Zeferino Torreblanca Galindo, candidato a la presidencia municipal de Acapulco por el PAN, fue severamente cuestionado por la comunidad cultural por los pésimos resultados que dejó en esa área cuando fue alcalde de este puerto y como gobernador.

En su habitual tono retador e insolente Torreblanca respondió a los señalamientos sin presentar ninguna propuesta de gobierno en materia de política cultural para Acapulco, se limitó a decir que hay otros rubros más importantes y que no hay dinero para la cultura.

En la segunda sesión de los conversatorios de la comunidad cultural de Acapulco con candidatos del PRD, PAN, MC y PVEM en el restaurante El Lago del Parque Papagayo, el tercer participante de la tarde, fue Carlos Zeferino Torreblanca Galindo que arribó puntual a este  llamado, vestido con una camisa blanca y pantalón oscuro, para hablar de política cultural.

Sin cambiar su habitual tono despótico, Torreblanca Galindo se dirigió a la comunidad cultural y expuso, entre otras cosas, su intensión de no burocratizar la cultura en el municipio, y advirtió que antes de hablar de cultura, "primero quiere ver qué tan panda le van de dejar la burra", al referirse a la administración municipal que tiene una deuda de más de mil millones de pesos.

El encuentro parecía amable hasta que inició la ronda de preguntas y respuestas donde las y los creadores y promotores cuestionaron de manera tajante la poca inversión que hizo durante su mandato tanto como alcalde de este municipio, como cuando fue gobernador del estado de Guerrero.

Se le recordó que en el IGC nombró a dos funcionarias que fueron déspotas y que fue el peor periodo para la cultura y el arte en Guerrero.

Pese que en su discurso dijo que tiene interés por escuchar las propuestas y proyectos de la comunidad cultural, insistió en que no le deben imponer ideas ni al funcionario que debe administrar la cultura.

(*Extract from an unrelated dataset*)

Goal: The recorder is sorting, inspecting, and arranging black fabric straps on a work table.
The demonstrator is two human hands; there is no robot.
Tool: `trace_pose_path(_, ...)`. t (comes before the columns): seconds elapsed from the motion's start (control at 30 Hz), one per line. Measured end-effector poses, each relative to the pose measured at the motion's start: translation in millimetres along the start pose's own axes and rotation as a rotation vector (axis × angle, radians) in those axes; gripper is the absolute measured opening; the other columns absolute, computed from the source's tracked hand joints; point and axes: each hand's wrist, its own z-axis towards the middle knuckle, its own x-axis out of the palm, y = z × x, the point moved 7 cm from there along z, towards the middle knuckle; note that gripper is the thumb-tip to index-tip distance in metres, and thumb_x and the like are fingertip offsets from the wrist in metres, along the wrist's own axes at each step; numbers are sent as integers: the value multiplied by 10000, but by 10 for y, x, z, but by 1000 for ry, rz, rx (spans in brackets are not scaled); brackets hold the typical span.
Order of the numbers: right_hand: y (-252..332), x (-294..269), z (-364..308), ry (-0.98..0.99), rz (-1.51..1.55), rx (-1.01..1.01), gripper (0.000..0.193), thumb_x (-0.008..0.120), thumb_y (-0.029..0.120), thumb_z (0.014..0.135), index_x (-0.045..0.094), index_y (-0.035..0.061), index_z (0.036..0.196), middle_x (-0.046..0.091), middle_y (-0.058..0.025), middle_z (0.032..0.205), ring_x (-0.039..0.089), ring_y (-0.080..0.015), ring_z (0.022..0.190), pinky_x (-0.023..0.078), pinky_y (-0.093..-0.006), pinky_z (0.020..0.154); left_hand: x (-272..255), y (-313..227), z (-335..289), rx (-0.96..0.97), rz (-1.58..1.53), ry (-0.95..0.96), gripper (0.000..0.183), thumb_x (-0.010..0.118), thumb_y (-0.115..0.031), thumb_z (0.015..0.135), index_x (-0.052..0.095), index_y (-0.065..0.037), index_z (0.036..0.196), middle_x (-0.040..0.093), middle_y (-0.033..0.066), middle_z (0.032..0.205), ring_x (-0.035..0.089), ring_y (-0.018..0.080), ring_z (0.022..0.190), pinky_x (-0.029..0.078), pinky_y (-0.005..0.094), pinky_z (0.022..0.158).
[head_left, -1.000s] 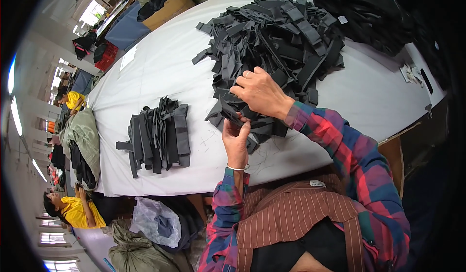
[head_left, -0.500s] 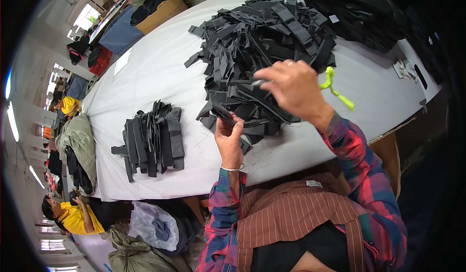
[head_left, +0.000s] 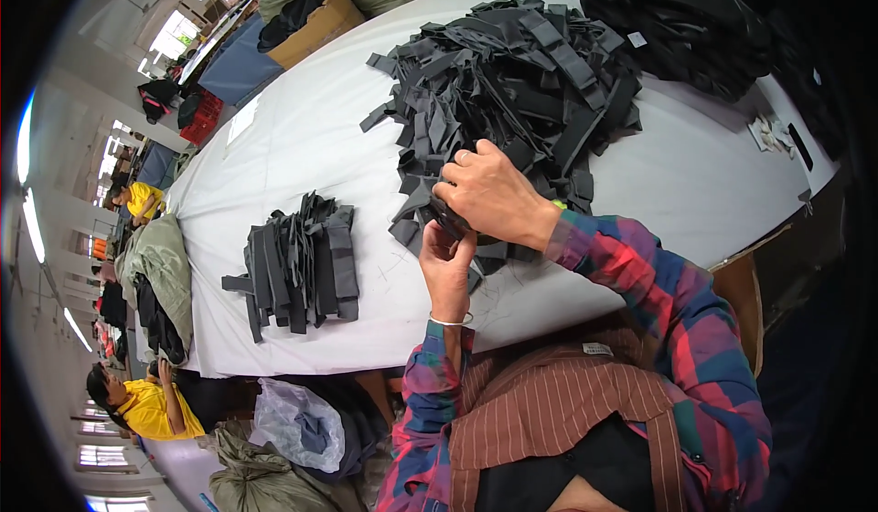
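Note:
My left hand (head_left: 446,270) pinches a dark grey fabric strip (head_left: 445,217) between thumb and fingers, at the near edge of a big heap of similar strips (head_left: 512,82). Right above it, my right hand (head_left: 494,192) is closed, its fingertips meeting the same strip. A small silver-tipped tool showed in that hand half a second ago; its tip is now hidden behind the fingers. A bit of bright yellow-green tie (head_left: 559,205) peeks out by the right wrist. To the left, a smaller bundle of strips (head_left: 306,265) lies roughly lined up on the white table (head_left: 384,329).
Shiny black material (head_left: 677,27) is piled at the far right. White scraps (head_left: 773,135) lie near the right edge. Beyond the table stand a cardboard box (head_left: 315,35) and a red crate (head_left: 201,117). Two people in yellow (head_left: 160,410) are at the left, near a clear plastic bag (head_left: 297,425).
My right hand has swung down and left from over the heap to meet my left hand at the strip. The yellow-green tie, earlier hanging in plain sight, is mostly covered now.

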Motion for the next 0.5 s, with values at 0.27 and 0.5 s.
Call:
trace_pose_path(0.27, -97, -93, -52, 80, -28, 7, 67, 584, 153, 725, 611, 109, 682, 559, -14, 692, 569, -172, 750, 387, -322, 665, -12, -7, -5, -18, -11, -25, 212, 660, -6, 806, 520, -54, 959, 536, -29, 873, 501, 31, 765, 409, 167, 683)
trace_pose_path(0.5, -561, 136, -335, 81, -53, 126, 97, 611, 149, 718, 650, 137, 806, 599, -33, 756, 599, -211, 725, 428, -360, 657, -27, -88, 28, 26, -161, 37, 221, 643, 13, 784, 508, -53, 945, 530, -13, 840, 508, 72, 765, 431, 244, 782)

Luego anunció que llevaría a los barrios y colonias pobres del municipio jornadas culturales.

Miembros de la comunidad cultural, recordaron al candidato las cualidades despóticas de quienes en su gobierno fungieron en la dirección de la cultura municipal. "Me equivoqué", respondió Torreblanca Galindo y se dijo estar dispuesto a cambiar de actitud siempre y cuando pueda encontrar a alguien que tenga la capacidad de administrar la cultura si gana la elección.

En las participaciones, una creadora artística le expuso al candidato la creación de una Universidad  para Especialidades Artísticas y otro fotógrafo le propuso traer al puerto el Concurso Mundial de Fotografía Marina, tomando en cuenta que se tiene una de las bahías más hermosas, pero en respuesta dijo que primero se interesaría en rehabilitar las plantas tratadores de aguas negras que están inservibles y después la posibilidad de ver las propuestas culturales.

¿Porqué si como alcalde y gobernador no le interesó la cultura, habríamos que creer que ahora sí le va interesar? le lanzó la pregunta una escritora de la comunidad cultural. Ya un poco más serio respondió que como contador tendría que ver con cuántos recursos cuenta para invertirle a la cultura.

Otro escritor tomó la palabra y dijo que con poco o mucho, las administraciones municipales y estatales siempre van a tener un presupuesto para la cultura y que no es una excusa como para decir que no hay recursos para ese propósito, a lo cual le contestó que si él sabe dónde están esos recursos que se lo dijera para poder utilizarlos.

A la pregunta de una escritora de que como gobierno nunca le interesó la cultura, le respondió dígame usted ¿qué ha hecho la Secretaría de Cultura del Estado por la cultura?, Ahora yo le pediría a usted que también salga de ese mundo en el que vive y entonces podemos hablar de la cultura pero desde un punto de vista no burocratizado, un silencio invadió la mesa  y después continuó la sesión.

Al final, consideraron que Zeferino es el mismo, que no cambia y que no estuvo en la disposición de apoyar la cultura, pero no, desde su punto de vista si no del interés de las mayorías y que no habría de abrazar las propuestas de la comunidad cultural, porque no les gusta que le digan lo que tiene que hacer, porque está acostumbrado hacer las cosas a su modo. Incluso, el propio Zeferino les dijo que él es asi y que nunca cambiará.